In October 2025, it was reported that Chinese state-backed advanced persistent threat group Mustang Panda had targeted Hungarian and other European diplomats as part of a coordinated cyber-espionage campaign.

== Economic relations ==
Under Viktor Orbán, Hungary joined the Belt and Road Initiative in 2015. In the same year, it was the largest recipient of Chinese outbound direct investment with around $571 million. As of at least 2024, Hungary is one of the strongest European supporters of the BRI. Between 2022 and 2024, Hungary received nearly a quarter of Chinese foreign direct investment to Europe. Hungarian foreign minister Szijjártó stated in 2023 that Hungarian-Chinese trade was over $10 billion.

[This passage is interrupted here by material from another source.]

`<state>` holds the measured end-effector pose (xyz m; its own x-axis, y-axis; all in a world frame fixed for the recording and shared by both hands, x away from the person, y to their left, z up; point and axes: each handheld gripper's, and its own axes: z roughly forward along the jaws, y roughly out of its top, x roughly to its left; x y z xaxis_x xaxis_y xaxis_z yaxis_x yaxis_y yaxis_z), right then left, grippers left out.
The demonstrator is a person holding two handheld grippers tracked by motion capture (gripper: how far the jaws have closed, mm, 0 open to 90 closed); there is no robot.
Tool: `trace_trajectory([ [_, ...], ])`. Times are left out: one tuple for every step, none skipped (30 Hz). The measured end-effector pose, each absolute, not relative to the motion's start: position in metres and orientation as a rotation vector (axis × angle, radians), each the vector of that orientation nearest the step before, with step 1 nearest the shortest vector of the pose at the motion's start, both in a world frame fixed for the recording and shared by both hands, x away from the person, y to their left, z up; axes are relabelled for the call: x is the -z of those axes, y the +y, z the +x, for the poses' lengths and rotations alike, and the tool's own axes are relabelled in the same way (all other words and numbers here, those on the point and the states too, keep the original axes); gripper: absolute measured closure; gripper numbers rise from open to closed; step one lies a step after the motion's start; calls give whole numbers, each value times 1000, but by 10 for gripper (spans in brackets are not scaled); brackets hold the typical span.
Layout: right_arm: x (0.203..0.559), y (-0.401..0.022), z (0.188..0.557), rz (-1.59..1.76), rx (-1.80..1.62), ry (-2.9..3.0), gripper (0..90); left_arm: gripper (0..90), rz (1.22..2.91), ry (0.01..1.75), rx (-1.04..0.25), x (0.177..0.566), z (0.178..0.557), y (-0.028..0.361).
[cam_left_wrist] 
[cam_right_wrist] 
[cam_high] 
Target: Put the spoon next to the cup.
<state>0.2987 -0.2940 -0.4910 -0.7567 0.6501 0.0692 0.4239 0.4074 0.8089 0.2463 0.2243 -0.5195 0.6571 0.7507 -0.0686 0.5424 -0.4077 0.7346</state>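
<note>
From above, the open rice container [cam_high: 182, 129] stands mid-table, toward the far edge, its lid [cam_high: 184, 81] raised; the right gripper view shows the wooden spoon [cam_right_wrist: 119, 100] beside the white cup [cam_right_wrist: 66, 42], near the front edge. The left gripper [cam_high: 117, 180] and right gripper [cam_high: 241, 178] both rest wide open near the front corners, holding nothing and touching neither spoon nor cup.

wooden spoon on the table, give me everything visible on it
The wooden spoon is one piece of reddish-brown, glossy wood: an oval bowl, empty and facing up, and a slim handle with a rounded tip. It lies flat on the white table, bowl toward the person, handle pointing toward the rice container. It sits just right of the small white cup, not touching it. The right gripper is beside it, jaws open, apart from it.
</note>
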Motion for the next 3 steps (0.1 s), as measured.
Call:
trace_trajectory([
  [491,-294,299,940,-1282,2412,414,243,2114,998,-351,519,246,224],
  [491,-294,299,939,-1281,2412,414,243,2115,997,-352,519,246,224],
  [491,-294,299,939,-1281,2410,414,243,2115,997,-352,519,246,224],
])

Hungary hosts the largest supply center of Huawei outside of China. In 2022, Chinese battery company CATL agreed to invest $7.5 billion to build a factory in Debrecen. Concerns were raised among locals about environmental and health effects of the factory. Hungary also has several Chinese electric vehicle battery plants. In 2023, Chinese electric vehicle company BYD Auto chose Szeged as its first large factory in Europe. In March 2025, the European Commission opened a probe into whether the BYD Auto plant had received unfair state subsidies from China. In July 2026, Hungarian prime minister Péter Magyar announced that it would investigate the deal with BYD Auto after the former foreign minister Péter Szijjártó accepted a job with BYD shortly after resigning. Magyar's government increased environmental regulatory scrutiny of Chinese companies in Hungary.

== Healthcare ==
Hungary was the first EU member to approve the use of the COVID-19 vaccine developed by China's Sinopharm.

== Taiwan ==
Hungary follows the one China principle. It recognizes the People's Republic of China as the sole government of China and Taiwan as an integral part of China's territory. In 1990, Hungary and Taiwan established representative offices in Tapei and Budapest, respectively.

== Public opinion ==
A survey published in 2026 by the Pew Research Center found that 53% of Hungarians had a favorable view of China, while 40% had an unfavorable view.

== Resident diplomatic missions ==
- China has an embassy in Budapest.
- Hungary has an embassy in Beijing and consulates-general in Chongqing, Guangzhou, Hong Kong and Shanghai.